# Exercise description
Where "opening" occurs in a line of the entries below, copy that line.

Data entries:
....

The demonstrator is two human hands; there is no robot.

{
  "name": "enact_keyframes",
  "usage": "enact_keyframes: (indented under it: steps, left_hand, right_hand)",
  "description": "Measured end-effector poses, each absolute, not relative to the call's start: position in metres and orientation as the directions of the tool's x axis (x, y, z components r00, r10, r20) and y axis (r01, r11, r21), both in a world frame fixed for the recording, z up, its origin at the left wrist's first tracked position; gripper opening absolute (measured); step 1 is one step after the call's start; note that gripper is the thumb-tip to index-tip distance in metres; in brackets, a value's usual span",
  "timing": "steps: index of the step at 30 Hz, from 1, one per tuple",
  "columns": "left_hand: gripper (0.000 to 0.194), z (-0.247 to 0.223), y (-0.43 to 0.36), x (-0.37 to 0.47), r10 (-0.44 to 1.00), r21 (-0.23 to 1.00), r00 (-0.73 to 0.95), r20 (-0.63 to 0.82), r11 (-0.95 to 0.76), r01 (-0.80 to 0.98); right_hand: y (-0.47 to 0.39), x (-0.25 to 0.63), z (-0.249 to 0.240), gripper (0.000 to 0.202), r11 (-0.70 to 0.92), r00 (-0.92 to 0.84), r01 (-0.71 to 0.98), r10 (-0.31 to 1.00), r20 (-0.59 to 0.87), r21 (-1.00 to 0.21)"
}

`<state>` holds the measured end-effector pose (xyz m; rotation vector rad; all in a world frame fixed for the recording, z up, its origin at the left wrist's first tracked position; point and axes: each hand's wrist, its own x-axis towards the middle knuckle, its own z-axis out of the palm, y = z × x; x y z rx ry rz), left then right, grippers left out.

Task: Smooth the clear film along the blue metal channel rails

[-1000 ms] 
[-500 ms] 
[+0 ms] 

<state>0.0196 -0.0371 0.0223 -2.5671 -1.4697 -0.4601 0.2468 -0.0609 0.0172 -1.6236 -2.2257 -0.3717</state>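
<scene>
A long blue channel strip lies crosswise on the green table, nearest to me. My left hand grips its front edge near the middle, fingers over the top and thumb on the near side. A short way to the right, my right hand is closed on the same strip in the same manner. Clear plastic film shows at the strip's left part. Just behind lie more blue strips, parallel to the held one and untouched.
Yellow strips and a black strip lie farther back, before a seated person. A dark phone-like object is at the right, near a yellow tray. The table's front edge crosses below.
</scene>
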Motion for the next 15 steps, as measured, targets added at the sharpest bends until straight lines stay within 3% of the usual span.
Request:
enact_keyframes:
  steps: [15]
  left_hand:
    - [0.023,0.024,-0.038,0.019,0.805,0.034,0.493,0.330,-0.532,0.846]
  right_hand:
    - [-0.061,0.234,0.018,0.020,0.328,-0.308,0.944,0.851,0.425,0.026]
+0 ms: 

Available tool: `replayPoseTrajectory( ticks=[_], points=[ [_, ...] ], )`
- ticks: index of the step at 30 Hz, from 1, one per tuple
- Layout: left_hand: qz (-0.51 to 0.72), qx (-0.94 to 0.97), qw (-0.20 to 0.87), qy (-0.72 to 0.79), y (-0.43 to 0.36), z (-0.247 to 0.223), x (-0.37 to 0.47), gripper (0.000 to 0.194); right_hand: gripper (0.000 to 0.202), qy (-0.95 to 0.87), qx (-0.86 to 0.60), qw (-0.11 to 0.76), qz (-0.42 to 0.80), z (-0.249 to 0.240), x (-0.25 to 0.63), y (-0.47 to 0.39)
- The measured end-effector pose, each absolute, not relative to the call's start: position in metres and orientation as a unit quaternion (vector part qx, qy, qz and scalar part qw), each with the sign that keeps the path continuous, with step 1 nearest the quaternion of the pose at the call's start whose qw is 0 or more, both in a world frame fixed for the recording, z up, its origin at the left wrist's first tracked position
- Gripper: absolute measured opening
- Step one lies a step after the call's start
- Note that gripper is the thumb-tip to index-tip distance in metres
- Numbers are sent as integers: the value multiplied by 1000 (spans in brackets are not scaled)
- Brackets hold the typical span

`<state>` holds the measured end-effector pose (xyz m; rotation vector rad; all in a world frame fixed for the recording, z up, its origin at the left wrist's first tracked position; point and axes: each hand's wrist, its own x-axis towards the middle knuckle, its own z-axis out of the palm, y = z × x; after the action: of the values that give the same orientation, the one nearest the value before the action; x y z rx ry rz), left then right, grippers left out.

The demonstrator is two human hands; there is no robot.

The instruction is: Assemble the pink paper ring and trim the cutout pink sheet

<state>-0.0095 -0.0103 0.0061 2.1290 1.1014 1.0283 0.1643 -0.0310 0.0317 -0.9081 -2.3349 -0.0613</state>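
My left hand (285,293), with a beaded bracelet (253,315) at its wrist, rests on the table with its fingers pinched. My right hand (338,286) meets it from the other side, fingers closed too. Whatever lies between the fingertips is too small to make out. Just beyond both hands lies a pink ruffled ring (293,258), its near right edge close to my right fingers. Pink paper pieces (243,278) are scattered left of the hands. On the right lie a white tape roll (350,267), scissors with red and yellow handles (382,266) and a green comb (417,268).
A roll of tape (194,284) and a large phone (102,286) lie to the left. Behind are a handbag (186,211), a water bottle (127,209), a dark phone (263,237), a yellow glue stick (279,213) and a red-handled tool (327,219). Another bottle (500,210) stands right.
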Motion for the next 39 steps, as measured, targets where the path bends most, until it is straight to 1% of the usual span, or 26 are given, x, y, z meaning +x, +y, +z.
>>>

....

# Exercise answer
  "description": "Measured end-effector poses, each absolute, not relative to the call's start: position in metres and orientation as the directions of the tool's x axis (x, y, z components r00, r10, r20) and y axis (r01, r11, r21), both in a world frame fixed for the recording, z up, its origin at the left wrist's first tracked position; gripper opening absolute (measured); step 1 is one step after the call's start; note that gripper is the thumb-tip to index-tip distance in metres; in brackets, a value's usual span",
- Gripper: absolute measured opening

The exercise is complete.